Distributionally Safe Reinforcement Learning under Model Uncertainty: A Single-Level Approach by Differentiable Convex Programming
This work addresses safety-critical environments, such as those involving humans, by providing a novel method to enforce safety under distributional shift, which is an incremental advance in safe reinforcement learning.
The paper tackles the problem of ensuring safety in reinforcement learning under model uncertainty, specifically distributional shift, by proposing a tractable single-level framework that transforms a bi-level optimization problem using duality theory and differentiable convex programming, resulting in significant safety improvements compared to uncertainty-agnostic policies.
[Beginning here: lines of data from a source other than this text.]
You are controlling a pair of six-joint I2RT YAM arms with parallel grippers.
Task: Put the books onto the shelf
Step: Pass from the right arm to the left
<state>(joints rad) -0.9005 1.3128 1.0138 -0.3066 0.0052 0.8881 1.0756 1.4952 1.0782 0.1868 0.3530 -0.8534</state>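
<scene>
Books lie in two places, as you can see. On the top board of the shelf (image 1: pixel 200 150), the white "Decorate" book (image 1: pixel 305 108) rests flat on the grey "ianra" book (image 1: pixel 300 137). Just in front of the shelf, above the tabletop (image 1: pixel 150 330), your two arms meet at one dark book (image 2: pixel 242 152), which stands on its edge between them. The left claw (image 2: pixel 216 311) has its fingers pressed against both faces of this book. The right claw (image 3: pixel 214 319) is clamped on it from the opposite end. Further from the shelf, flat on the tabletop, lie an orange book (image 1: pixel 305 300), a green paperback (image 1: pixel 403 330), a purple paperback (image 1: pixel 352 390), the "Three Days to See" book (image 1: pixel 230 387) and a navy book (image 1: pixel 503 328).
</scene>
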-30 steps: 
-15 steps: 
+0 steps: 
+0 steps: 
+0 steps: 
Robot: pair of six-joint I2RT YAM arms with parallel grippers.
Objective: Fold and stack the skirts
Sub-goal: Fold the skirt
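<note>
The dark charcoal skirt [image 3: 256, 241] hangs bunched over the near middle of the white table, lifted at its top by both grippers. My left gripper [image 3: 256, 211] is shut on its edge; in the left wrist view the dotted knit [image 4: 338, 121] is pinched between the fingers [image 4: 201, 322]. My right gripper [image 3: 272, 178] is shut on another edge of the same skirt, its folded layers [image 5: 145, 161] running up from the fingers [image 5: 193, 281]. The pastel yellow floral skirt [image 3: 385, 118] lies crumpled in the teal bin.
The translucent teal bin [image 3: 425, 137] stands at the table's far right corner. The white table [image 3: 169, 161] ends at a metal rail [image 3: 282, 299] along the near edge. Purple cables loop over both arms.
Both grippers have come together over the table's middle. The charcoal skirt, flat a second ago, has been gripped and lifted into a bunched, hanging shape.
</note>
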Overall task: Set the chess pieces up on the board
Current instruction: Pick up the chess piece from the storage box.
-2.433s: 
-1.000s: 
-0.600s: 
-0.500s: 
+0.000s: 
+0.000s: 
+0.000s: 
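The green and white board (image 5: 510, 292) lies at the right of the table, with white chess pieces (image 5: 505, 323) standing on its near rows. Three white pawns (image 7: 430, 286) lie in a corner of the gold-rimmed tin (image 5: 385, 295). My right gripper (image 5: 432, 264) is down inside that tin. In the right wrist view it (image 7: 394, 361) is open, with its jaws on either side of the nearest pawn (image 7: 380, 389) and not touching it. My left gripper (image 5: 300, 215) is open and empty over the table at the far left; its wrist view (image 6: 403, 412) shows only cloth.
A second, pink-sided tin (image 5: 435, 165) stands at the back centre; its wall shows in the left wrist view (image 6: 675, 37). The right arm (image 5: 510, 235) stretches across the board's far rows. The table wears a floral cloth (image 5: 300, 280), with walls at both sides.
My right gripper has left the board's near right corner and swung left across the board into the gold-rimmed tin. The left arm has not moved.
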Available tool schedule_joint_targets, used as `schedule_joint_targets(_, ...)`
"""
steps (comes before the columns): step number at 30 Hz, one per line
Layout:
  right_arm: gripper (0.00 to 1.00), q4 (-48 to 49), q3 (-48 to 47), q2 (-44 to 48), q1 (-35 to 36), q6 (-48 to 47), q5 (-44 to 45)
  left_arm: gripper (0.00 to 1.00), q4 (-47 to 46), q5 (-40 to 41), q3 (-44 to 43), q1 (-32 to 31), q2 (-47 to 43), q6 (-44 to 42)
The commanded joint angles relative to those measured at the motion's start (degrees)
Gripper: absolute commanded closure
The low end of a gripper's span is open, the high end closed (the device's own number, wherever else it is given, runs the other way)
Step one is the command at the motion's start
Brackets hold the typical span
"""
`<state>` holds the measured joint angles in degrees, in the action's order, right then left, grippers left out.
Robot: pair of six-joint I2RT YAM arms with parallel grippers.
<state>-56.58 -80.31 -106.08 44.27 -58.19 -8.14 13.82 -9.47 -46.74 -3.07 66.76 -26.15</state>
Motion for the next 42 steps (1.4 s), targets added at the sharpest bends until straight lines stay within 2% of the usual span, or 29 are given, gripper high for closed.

Safety assurance is uncompromisable for safety-critical environments with the presence of drastic model uncertainties (e.g., distributional shift), especially with humans in the loop. However, incorporating uncertainty in safe learning will naturally lead to a bi-level problem, where at the lower level the (worst-case) safety constraint is evaluated within the uncertainty ambiguity set. In this paper, we present a tractable distributionally safe reinforcement learning framework to enforce safety under a distributional shift measured by a Wasserstein metric. To improve the tractability, we first use duality theory to transform the lower-level optimization from infinite-dimensional probability space where distributional shift is measured, to a finite-dimensional parametric space. Moreover, by differentiable convex programming, the bi-level safe learning problem is further reduced to a single-level one with two sequential computationally efficient modules: a convex quadratic program to guarantee safety followed by a projected gradient ascent to simultaneously find the worst-case uncertainty. This end-to-end differentiable framework with safety constraints, to the best of our knowledge, is the first tractable single-level solution to address distributional safety. We test our approach on first and second-order systems with varying complexities and compare our results with the uncertainty-agnostic policies, where our approach demonstrates a significant improvement on safety guarantees.